- DATASET EXTRACT:
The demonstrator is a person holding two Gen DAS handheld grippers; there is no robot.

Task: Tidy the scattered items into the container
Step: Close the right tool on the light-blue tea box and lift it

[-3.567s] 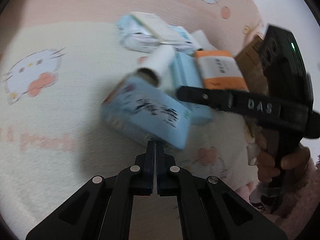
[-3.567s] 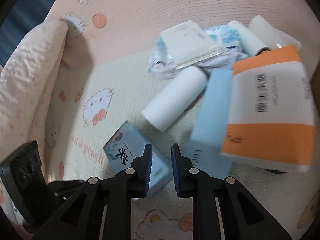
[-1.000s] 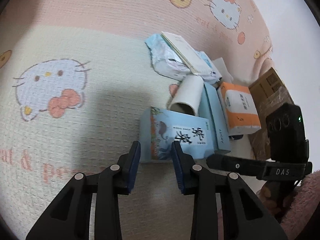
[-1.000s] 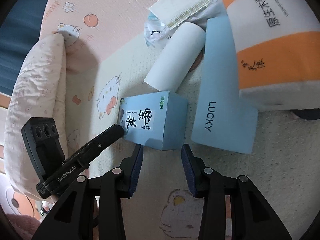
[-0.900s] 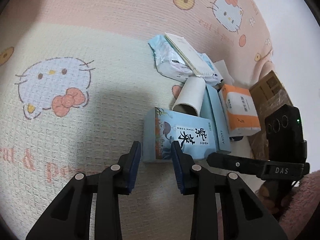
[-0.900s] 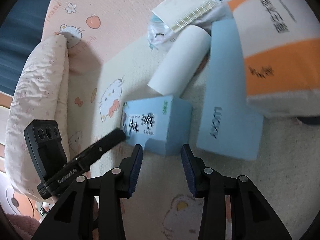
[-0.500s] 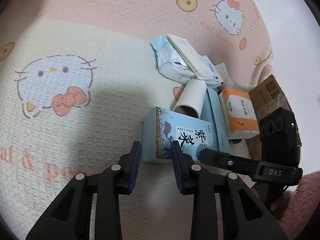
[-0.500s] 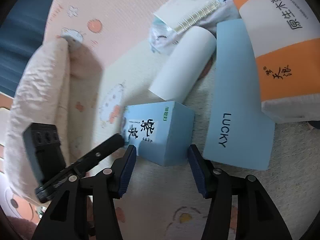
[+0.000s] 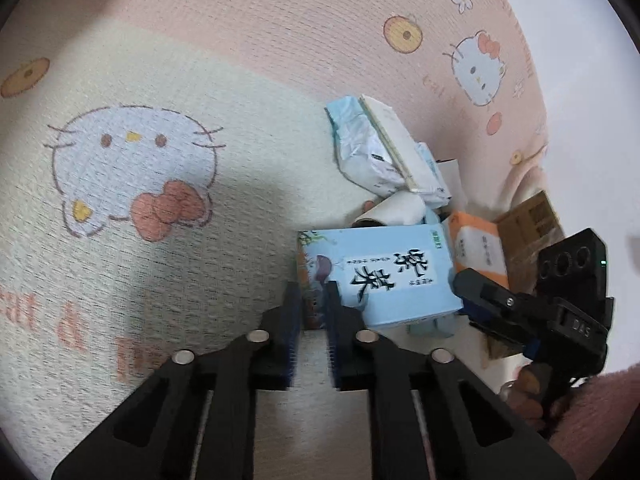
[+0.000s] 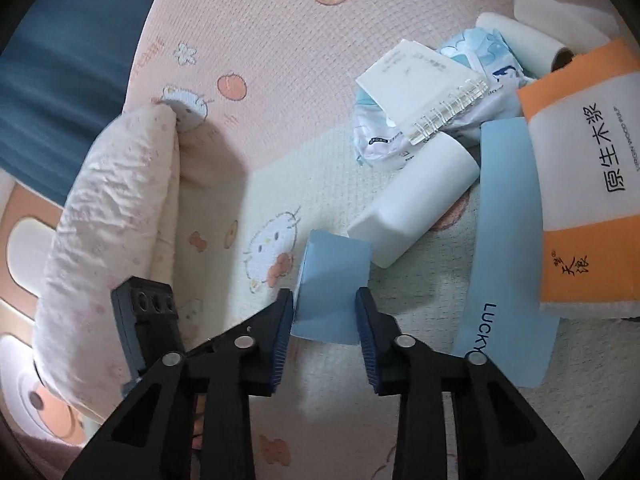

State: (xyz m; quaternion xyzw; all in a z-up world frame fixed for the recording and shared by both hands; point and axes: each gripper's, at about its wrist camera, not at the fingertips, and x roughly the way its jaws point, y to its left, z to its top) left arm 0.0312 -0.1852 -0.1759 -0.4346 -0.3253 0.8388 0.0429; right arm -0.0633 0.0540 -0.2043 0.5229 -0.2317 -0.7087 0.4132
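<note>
Pale-blue printed cardboard box [image 9: 376, 276] now sits between both tools on the cream cartoon-cat quilt [image 9: 152, 240], at six o'clock from the white paper roll [image 10: 416, 200]; a second ago it lay flat with both sets of jaws standing wider. The left gripper [image 9: 310, 332] is closing on its near corner, and the right gripper [image 10: 324, 336] is closing across its plain side, pads apparently touching. It looks tipped up, so a lift toward the brown carton [image 9: 528, 220], probably the container, seems next.
</note>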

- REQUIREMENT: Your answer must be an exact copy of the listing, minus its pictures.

- EXERCISE RESULT:
The demonstrator is a person holding two Gen DAS handheld grippers; there is no robot.

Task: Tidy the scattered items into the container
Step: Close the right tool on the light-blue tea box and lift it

[-3.567s] 
[-3.567s] 
[-1.000s] 
[-1.000s] 
[-0.900s] 
[-0.900s] 
[-0.500s] 
[-0.500s] 
[+0.000s] 
[+0.000s] 

State: (xyz m; quaternion xyzw; all in a z-up world frame fixed for the recording and shared by both hands; point and axes: each gripper's, at about its wrist camera, not at the fingertips, and x roughly the way its jaws point, y to its left, z to its top) left arm 0.0312 -0.1852 -0.1759 -0.4346 -0.3253 0.8388 0.0429; right arm -0.0633 0.0540 -0.2043 0.5229 -0.2317 -0.7087 0.4132
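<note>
Pale-blue printed cardboard box [image 9: 376, 276] now sits between both tools on the cream cartoon-cat quilt [image 9: 152, 240], at six o'clock from the white paper roll [image 10: 416, 200]; a second ago it lay flat with both sets of jaws standing wider. The left gripper [image 9: 310, 332] is closing on its near corner, and the right gripper [image 10: 324, 336] is closing across its plain side, pads apparently touching. It looks tipped up, so a lift toward the brown carton [image 9: 528, 220], probably the container, seems next.
</note>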

The given output is complete.